Consent of the other states is thus not required, only majority votes in the Congress and the legislature of the state(s) involved. And this has happened before; as in the case of Kentucky and West Virginia splitting off from Virginia. If memory serves, Tennessee also broke off from North Carolina. I think there have been others as well.
In the 1980s, it was reported in the newspaper that a Southern California sociology professor (Irvine, I think - I forget his name); having studied the demographics, cultures, relative value systems, civic attitudes, and economic interests of the various regions of California; concluded that the various regions of California will never be of like mind in any of these important areas.
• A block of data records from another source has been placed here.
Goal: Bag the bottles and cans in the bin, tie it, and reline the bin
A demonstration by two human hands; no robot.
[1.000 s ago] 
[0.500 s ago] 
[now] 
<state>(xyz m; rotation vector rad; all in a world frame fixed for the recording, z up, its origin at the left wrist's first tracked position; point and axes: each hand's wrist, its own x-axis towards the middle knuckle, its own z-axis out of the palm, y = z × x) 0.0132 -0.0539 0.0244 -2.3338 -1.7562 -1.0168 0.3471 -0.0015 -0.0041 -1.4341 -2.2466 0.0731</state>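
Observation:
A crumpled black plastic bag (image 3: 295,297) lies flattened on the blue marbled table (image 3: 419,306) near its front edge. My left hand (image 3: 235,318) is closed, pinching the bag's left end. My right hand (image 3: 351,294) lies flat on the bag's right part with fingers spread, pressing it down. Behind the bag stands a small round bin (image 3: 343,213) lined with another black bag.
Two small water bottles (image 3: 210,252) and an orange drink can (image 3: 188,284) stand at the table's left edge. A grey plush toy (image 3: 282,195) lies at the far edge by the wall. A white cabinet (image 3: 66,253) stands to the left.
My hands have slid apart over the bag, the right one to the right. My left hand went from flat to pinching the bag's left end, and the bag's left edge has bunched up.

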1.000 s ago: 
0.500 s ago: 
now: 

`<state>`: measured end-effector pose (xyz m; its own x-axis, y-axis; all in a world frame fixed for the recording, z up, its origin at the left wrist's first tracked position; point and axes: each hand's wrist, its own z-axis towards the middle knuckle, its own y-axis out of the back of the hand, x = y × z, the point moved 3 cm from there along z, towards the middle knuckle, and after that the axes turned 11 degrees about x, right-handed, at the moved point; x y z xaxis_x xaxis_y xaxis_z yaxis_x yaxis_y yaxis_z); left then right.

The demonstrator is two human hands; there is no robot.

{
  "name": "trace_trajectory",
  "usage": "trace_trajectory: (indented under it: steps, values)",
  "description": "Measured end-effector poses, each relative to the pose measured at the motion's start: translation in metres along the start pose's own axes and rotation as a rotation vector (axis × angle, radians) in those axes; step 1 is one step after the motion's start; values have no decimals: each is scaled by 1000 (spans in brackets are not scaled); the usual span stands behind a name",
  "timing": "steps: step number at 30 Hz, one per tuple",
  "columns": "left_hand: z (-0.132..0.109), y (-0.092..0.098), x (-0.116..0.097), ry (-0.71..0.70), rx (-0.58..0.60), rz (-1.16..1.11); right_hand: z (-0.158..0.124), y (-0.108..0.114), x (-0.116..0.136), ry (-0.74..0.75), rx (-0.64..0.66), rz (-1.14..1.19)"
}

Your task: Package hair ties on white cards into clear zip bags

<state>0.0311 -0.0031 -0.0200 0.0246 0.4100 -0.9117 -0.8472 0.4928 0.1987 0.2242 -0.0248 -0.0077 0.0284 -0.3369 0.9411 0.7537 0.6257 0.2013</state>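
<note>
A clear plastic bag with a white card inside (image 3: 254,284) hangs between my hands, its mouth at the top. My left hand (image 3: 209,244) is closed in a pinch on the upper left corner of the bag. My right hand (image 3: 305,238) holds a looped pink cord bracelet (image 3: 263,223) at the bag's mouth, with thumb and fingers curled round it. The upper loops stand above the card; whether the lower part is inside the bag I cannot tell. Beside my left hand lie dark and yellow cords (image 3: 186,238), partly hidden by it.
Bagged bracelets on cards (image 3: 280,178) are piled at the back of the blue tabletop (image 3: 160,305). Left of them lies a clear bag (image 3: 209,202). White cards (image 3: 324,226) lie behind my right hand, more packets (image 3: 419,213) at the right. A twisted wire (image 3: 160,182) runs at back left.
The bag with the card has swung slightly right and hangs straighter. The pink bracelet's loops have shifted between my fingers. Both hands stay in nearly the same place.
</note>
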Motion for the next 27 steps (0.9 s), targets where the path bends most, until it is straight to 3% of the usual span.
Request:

California was therefore "ungovernable", without one or another region trampling the rights and sensibilities of the other regions, no matter which dominated. He suggested a three way division of the state would be in order, along those cultural lines. That way each could be self governed by the people in that region, their rights and sensibilities unfettered by the differing perspective of the neighboring state.
He proposed a northern coastal state from the Oregon border to somewhere north of San Luis Obispo, reaching inland to the western edge of the Central Valley; an inland state from the Oregon Border to the Mountain ridges south of Bakersfield; and a state south of those ridges to the Mexican border, and up the coast range to include San Luis Obispo.
I personally thought it was a good idea in general; would lead to three very different states, each better suited to the locals, and would also improve each individual Californian's representation in the Senate. Smaller populations are always easier to manage. But the proposal was viewed only as "interesting" by the spoiliticans of the day. A collective yawn!
Of course the question begs, had that actually happened, would a San Francisco / Sacramento to Los Angeles high speed rail system have even been thought of? If it still would have been thought of, would the consequent diffusion of political power, have enabled a more reasoned approach to prevail. What about the Capital Corridor? The San Jouquins? They all being interstate, would have obviously been a horse of an entirely different color.
Too bad this professor seems to have been correct in his assessment of California's governability. In abject hindsight, had the state been split; and if the political leaders of any of the new states had run far amok, it would have been only one third the disaster.